Archive for the ‘technology’ Category

the "print version" - a misnomer

May 24th, 2007

There was a time in the earlier web when you could open a web page, read it, and print it. Pages were mostly text, with some markup, and sometimes illustrations. With the popular use of frames, this convenience was lost immediately, as a content frame inside a frameset wasn't printable unless you did something voodoo-like as opening it in a new window. (And even then, the "fancier" sites had javascript to detect this and would restore the frameset for you, how helpful.)

Granted, today frames aren't popular, they went out of style with the Spice Girls.
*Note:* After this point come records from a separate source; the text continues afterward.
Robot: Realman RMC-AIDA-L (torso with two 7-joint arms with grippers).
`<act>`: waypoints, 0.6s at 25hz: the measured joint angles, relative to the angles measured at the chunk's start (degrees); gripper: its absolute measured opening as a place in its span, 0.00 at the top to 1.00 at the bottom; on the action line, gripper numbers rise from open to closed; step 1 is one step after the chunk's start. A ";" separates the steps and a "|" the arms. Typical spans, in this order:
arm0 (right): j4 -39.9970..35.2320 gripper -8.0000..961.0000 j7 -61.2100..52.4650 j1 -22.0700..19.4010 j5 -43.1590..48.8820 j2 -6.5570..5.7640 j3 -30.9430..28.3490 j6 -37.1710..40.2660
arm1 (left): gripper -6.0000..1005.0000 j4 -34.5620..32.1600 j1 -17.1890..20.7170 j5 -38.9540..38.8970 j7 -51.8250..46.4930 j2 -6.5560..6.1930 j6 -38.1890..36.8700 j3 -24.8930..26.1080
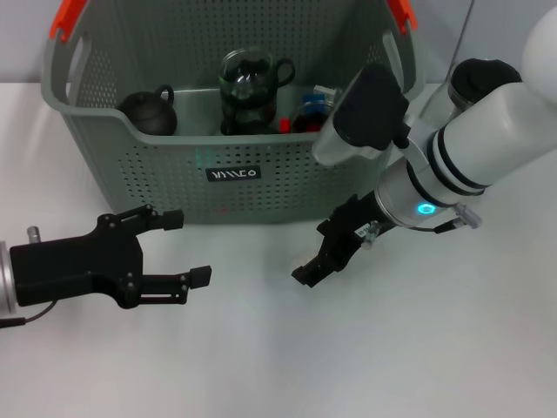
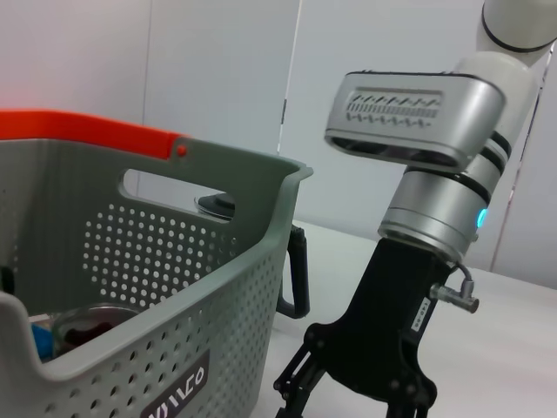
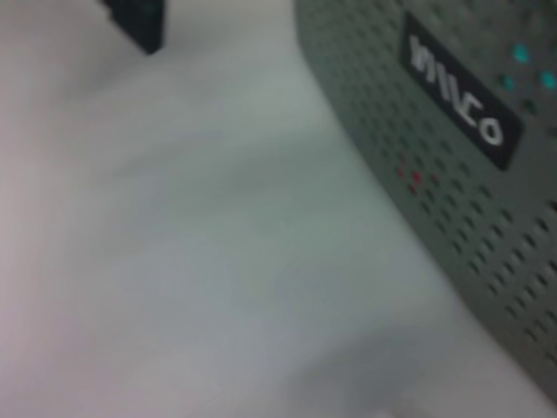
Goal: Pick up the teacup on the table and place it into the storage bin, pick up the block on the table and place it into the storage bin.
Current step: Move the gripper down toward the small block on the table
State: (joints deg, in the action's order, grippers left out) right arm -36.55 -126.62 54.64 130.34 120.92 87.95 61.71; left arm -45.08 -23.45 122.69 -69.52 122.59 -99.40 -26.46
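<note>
While both arms sit low over the white table (image 1: 261,348), the storage bin (image 1: 174,174) stands at the far side, label (image 1: 233,173) facing the robot, orange handle clips (image 1: 68,17) on its end rims.

Bin contents, head view:
- dark round teapot (image 1: 148,111), robot's left end
- glass teacup (image 1: 248,91) with dark handle, roughly centre, upright
- red and blue item (image 1: 309,113) on the right side, partly hidden by the right arm. Could be the block, can't confirm.

Left gripper (image 1: 191,248): in front of the bin's left half, just above the table, fingers (image 1: 170,219) spread wide, nothing between them. Pointing toward the middle of the table, clear of the bin wall.

Right gripper (image 1: 315,263): in front of the bin's right half, angled down toward the table, tip close to the surface. Fingers look nearly together but can't tell for certain from head view; nothing visibly held. Left wrist view shows it (image 2: 348,396) beside the bin's corner (image 2: 291,183), fingertips cut off at the frame edge. Cyan light lit on the wrist ring (image 1: 424,209).

Right wrist view: bin wall (image 3: 452,174) with label (image 3: 457,91) close by, bare table below, a dark finger (image 3: 139,22) at the far edge.
</note>
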 joint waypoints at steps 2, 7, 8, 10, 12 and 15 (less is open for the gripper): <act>-0.15 0.02 -3.97 0.13 -0.01 0.02 0.95 -0.25 | 0.06 0.03 -0.25 0.00 0.00 0.02 0.00 -0.08; 0.16 0.02 -15.31 1.61 -0.01 0.03 5.50 -1.73 | 0.06 0.08 -0.52 0.00 0.35 0.14 -0.01 -0.29; 0.16 0.03 -15.31 1.61 -0.01 0.03 5.50 -1.73 | 0.06 0.10 -0.54 0.00 0.45 0.22 -0.01 -0.34; 0.19 0.03 -18.13 1.97 -0.01 0.08 7.31 -2.64 | 0.06 0.28 -0.62 0.00 0.68 0.23 -0.03 -0.35; 0.20 0.03 -21.87 2.42 -0.01 0.16 10.24 -4.41 | 0.06 0.58 -0.67 0.00 1.08 0.15 -0.27 -0.35; 0.20 0.04 -23.03 2.52 -0.02 0.30 11.62 -5.14 | 0.06 0.62 -0.67 0.00 1.23 0.10 -0.43 -0.35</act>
State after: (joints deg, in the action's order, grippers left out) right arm -36.35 -149.65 57.16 130.33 121.22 99.57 56.57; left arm -44.45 -24.12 122.69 -68.30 122.69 -99.83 -26.81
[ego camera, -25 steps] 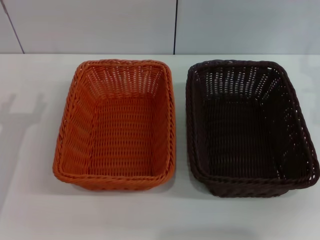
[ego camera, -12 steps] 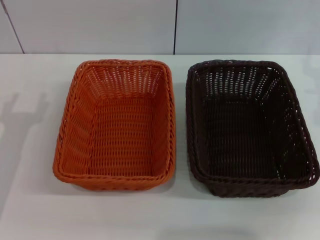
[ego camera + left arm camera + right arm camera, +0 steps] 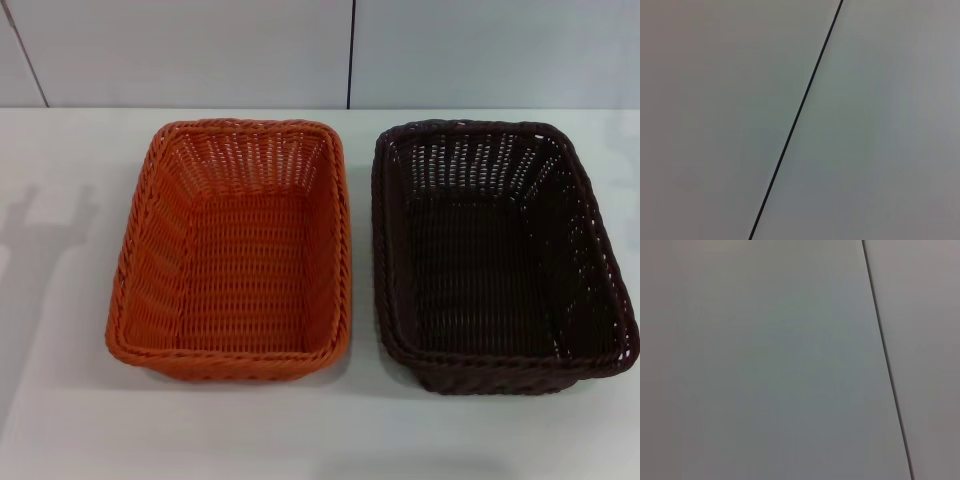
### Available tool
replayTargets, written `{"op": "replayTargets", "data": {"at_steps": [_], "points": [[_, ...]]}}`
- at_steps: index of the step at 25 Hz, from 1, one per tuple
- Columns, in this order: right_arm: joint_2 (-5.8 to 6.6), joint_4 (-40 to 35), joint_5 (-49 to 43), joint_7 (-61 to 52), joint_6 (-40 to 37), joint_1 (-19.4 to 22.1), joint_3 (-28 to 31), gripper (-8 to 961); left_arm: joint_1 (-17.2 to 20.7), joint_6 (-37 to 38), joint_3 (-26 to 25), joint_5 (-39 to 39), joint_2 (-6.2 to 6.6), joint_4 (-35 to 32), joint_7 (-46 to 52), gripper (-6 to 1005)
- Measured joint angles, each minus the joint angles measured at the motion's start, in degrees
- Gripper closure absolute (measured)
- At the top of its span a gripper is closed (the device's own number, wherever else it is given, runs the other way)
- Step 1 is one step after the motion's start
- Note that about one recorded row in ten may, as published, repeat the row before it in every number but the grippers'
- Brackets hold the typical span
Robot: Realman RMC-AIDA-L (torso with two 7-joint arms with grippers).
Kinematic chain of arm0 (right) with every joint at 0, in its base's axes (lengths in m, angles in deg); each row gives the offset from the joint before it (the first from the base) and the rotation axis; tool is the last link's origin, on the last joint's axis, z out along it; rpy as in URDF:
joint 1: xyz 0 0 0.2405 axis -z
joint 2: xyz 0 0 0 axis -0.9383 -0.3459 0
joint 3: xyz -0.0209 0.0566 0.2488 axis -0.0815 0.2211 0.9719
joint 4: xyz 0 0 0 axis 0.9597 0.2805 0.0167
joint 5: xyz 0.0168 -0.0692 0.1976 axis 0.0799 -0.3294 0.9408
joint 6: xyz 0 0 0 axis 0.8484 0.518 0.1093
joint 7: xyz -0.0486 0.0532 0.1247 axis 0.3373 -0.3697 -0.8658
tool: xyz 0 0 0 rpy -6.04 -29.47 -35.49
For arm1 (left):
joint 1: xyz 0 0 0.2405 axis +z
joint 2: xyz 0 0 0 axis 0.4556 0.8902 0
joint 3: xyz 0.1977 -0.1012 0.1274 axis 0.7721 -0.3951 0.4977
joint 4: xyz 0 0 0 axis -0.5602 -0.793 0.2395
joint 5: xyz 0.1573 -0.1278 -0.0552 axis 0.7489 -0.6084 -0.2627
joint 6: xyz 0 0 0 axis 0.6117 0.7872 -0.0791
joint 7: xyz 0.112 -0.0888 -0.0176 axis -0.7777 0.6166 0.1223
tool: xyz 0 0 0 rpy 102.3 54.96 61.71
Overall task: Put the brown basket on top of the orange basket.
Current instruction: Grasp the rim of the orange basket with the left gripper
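**Two baskets side by side, no claw in sight**

I am looking at a white surface backed by a pale panelled wall with a dark seam. The orange basket is sitting on the left, the brown basket on the right, just beside it with a narrow gap between their braided rims. Both are standing upright and open. Neither claw is showing in the head view, and both wrist views are giving me only plain wall panel with a seam line, so I cannot tell whether either claw is open or closed.
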Motion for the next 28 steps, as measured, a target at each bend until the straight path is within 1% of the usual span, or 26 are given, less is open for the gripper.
{"op": "replayTargets", "data": {"at_steps": [28], "points": [[0.07, 0.0, 0.1, 0.0, 0.0, -1.0, 0.0, 378, 0.1, 0.0, 0.0, -0.4, 0.18, 0.0, -0.1, 185]]}}
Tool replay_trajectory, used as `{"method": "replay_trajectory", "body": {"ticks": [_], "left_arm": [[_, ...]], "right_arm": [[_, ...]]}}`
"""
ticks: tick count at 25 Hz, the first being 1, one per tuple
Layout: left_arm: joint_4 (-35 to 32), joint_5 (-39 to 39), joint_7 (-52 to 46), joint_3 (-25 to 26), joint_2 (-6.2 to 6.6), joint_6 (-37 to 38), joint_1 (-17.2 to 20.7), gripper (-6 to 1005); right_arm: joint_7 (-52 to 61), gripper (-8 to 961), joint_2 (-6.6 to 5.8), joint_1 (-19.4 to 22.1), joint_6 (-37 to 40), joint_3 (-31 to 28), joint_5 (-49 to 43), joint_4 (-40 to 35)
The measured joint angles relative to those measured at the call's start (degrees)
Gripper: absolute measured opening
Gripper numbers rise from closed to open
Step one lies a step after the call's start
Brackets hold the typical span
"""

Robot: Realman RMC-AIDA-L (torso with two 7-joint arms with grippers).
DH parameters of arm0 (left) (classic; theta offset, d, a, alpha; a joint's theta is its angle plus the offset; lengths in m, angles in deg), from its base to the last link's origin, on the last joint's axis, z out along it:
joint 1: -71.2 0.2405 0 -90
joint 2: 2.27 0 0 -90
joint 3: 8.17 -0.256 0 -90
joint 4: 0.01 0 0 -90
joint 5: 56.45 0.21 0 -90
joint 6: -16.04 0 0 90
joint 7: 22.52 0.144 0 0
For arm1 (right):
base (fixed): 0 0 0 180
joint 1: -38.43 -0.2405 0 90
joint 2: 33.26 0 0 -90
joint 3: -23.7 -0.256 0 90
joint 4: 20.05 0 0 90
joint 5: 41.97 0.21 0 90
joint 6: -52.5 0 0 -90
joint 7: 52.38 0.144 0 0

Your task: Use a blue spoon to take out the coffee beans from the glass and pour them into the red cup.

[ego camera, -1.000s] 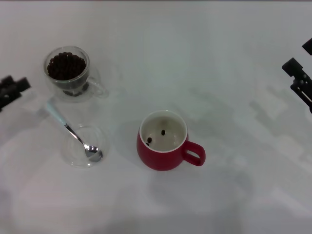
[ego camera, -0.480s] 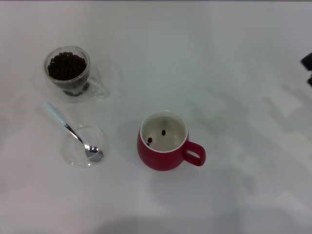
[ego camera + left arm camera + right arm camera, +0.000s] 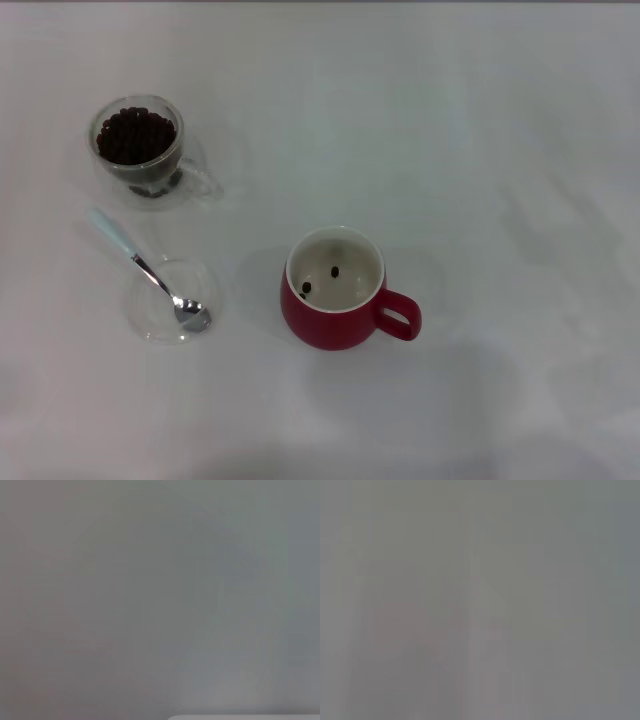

But, over the years, with the adoption of ever more useful sophisticated technologies, content on the web was rendered generally unprintable. Even so, we still wanted to print content, occasionally. In what is an instructive case of solving a problem by introducing a new problem and having to solve both, the answer was the print friendly version.

As it turned out, the print version came to be the readable version. With the web boom, and the consequent dot com burst, ad revenue went from easy-to-get to omg-we're-going-under. To stay afloat, sites grew ever more ad infested. What used to be a matter of principle (okay one banner at the top, but nothing in the content area), were scruples melting away to nothing. Even a few years ago, it was possible to open a website, ignore whatever was on the top, left and right, and read the content in the middle undisturbed. Not so now, lots of sites have both banner/flash ads right in the text, as well as the horrendous ad words, words/phrases in the text highlighted with a popup window when you mouse hover. Another popular gimmick among publishers is to divide up the text on several pages (under the pretext that the content is just too long, you don't want to load all of that at once, you'd rather load our ads), so you have to page your way through while reading and load new ads on every page. If you try to print this, you get snippets of the story with the same header and footer you don't care a toddle about (and all the ads included).

All of this basically makes quite a few sites unusable, at least without Adblock and Flashblock. Take Extremetech, which integrates all these awful gimmicks. They sometimes have good in-depth content, but would any human being want to read this article? Not only is the site ad infested like the worst of them, it also divides the story up into 11 pages. :lazy: Salvation? The print version. The print version is actually continuous, you can read it without having to click yourself through. And it has less ads in it. As it is, the print version is actually the only readable version many sites offer. It's not for print, it's for reading. It's become such a reflex that I always look for the print icon, and if it's not there I bid farewell.

In contrast, this makes blogs wonderful to read. Blogs with a nice design, little to no ads and good typography (and there are lots of these) are a delight, because they don't have all these things that prevent you from reading the content. Blogs are much more fun to read that papers and magazines.

open source and lacking communication channels

May 22nd, 2007

Open source projects understandably face a lot of challenges. One of those challenges is to communicate effectively with the user base. It is my claim that many of the common channels of communication are ineffective.

If you're a developer, put yourself in a user's place. Users have questions. Sometimes they have requests. Some projects go the extra mile to establish a channel for quick, uncommitted communication. But most projects don't do this, they rely on the classical communication channels.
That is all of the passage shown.